Work to complete:
How many lines in this data contain the string "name"? Reply with the number only.

(Stored data entries)
※

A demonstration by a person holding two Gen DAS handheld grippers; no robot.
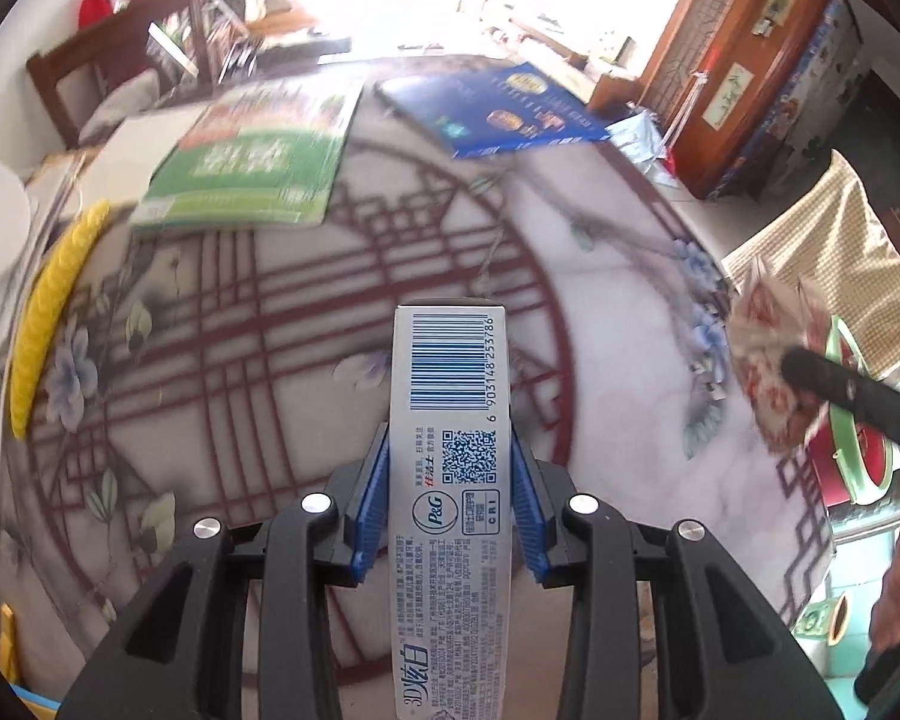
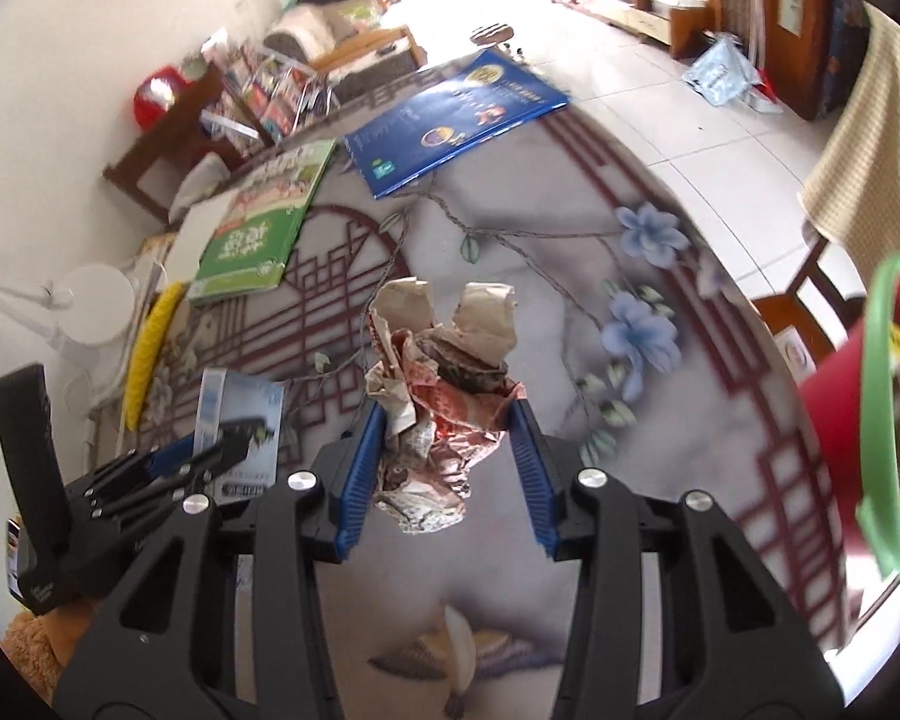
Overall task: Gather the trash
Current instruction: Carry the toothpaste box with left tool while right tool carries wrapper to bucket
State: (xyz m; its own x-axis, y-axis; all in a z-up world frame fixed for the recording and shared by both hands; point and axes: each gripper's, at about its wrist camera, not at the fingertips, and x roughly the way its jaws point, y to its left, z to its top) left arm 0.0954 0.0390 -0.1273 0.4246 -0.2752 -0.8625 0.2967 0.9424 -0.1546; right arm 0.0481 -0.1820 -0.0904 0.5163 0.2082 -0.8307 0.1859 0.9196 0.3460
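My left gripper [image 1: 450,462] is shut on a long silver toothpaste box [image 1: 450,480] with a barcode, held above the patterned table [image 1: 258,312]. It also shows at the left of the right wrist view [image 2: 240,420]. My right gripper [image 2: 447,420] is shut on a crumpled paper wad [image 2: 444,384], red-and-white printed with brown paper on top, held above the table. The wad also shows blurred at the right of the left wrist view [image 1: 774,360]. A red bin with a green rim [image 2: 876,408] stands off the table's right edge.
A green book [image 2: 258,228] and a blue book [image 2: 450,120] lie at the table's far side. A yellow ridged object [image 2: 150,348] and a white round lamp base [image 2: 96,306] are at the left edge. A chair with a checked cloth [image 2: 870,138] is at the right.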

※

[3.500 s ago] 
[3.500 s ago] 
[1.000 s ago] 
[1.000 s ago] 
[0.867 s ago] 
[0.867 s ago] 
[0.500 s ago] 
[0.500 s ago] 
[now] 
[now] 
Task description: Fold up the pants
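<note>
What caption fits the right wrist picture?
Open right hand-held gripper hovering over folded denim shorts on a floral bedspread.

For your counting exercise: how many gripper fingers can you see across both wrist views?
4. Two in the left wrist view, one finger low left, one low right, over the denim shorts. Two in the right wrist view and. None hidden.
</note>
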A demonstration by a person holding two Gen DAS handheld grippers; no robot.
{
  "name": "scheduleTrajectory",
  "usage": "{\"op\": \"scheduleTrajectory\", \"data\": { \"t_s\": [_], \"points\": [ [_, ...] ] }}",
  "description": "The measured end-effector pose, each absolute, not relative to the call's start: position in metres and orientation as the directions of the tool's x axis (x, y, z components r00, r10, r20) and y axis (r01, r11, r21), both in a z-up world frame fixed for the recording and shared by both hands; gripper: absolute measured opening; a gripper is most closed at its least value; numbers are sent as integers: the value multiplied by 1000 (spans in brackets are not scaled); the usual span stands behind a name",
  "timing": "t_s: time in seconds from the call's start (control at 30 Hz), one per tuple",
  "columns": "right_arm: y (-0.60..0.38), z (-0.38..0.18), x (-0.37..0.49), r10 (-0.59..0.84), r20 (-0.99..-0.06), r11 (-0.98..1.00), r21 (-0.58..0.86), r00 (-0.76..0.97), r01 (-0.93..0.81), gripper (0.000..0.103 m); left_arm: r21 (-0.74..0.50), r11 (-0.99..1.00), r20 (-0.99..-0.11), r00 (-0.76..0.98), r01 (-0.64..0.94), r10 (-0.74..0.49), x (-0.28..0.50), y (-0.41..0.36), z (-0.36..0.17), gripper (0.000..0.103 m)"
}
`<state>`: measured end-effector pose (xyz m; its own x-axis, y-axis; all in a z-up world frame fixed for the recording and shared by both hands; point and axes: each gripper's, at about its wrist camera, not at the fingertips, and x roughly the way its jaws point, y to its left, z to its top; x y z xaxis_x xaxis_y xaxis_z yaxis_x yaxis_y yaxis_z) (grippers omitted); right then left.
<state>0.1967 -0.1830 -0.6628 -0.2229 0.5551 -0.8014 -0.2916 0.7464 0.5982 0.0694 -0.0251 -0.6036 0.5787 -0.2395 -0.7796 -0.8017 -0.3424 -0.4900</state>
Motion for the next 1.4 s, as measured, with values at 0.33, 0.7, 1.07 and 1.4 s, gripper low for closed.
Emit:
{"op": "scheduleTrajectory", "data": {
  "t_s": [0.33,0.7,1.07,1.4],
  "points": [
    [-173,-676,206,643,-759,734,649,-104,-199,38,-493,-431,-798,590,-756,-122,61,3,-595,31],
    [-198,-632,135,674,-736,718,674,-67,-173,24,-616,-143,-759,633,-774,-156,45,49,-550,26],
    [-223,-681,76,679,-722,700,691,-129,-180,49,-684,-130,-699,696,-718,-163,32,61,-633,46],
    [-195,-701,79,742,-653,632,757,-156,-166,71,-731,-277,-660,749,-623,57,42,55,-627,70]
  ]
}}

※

Answer:
2